PROBLEM TO WORK ON -
Set down the full listing exactly as given. Any pictures are to be left out.

======

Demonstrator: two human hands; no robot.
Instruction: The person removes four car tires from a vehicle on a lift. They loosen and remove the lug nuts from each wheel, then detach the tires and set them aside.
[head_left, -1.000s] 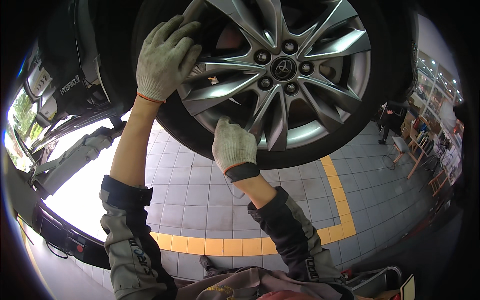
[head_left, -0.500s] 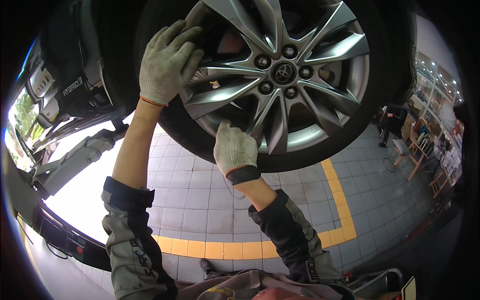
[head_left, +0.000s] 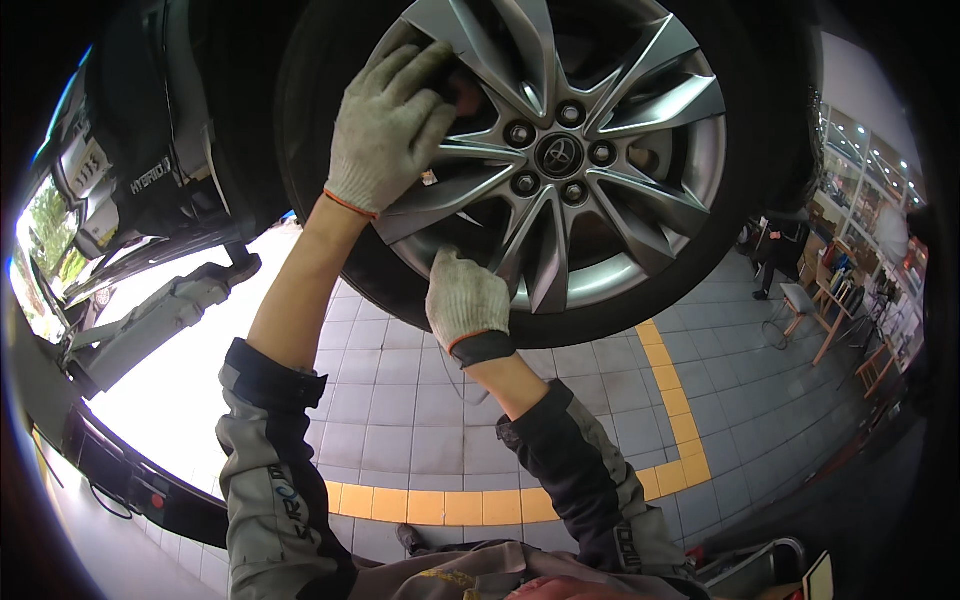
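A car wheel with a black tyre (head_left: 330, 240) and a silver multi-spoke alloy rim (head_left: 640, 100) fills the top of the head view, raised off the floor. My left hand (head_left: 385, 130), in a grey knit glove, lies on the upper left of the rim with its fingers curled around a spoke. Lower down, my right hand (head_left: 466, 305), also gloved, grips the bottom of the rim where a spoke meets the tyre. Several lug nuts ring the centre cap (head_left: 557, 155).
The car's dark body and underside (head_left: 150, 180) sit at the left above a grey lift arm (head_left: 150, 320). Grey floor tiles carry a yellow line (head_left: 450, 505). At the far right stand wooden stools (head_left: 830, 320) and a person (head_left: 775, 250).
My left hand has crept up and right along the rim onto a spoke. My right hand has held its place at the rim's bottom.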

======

RESULT OF THIS EXERCISE -
Demonstrator: two human hands; no robot.
Instruction: The person removes four car tires from a vehicle on a lift. They loosen and remove the lug nuts from each wheel, then detach the tires and set them aside.
[head_left, -1.000s] 
[head_left, -0.500s] 
[head_left, +0.000s] 
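A car wheel with a black tyre (head_left: 330, 240) and a silver multi-spoke alloy rim (head_left: 640, 100) fills the top of the head view, raised off the floor. My left hand (head_left: 385, 130), in a grey knit glove, lies on the upper left of the rim with its fingers curled around a spoke. Lower down, my right hand (head_left: 466, 305), also gloved, grips the bottom of the rim where a spoke meets the tyre. Several lug nuts ring the centre cap (head_left: 557, 155).
The car's dark body and underside (head_left: 150, 180) sit at the left above a grey lift arm (head_left: 150, 320). Grey floor tiles carry a yellow line (head_left: 450, 505). At the far right stand wooden stools (head_left: 830, 320) and a person (head_left: 775, 250).
My left hand has crept up and right along the rim onto a spoke. My right hand has held its place at the rim's bottom.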

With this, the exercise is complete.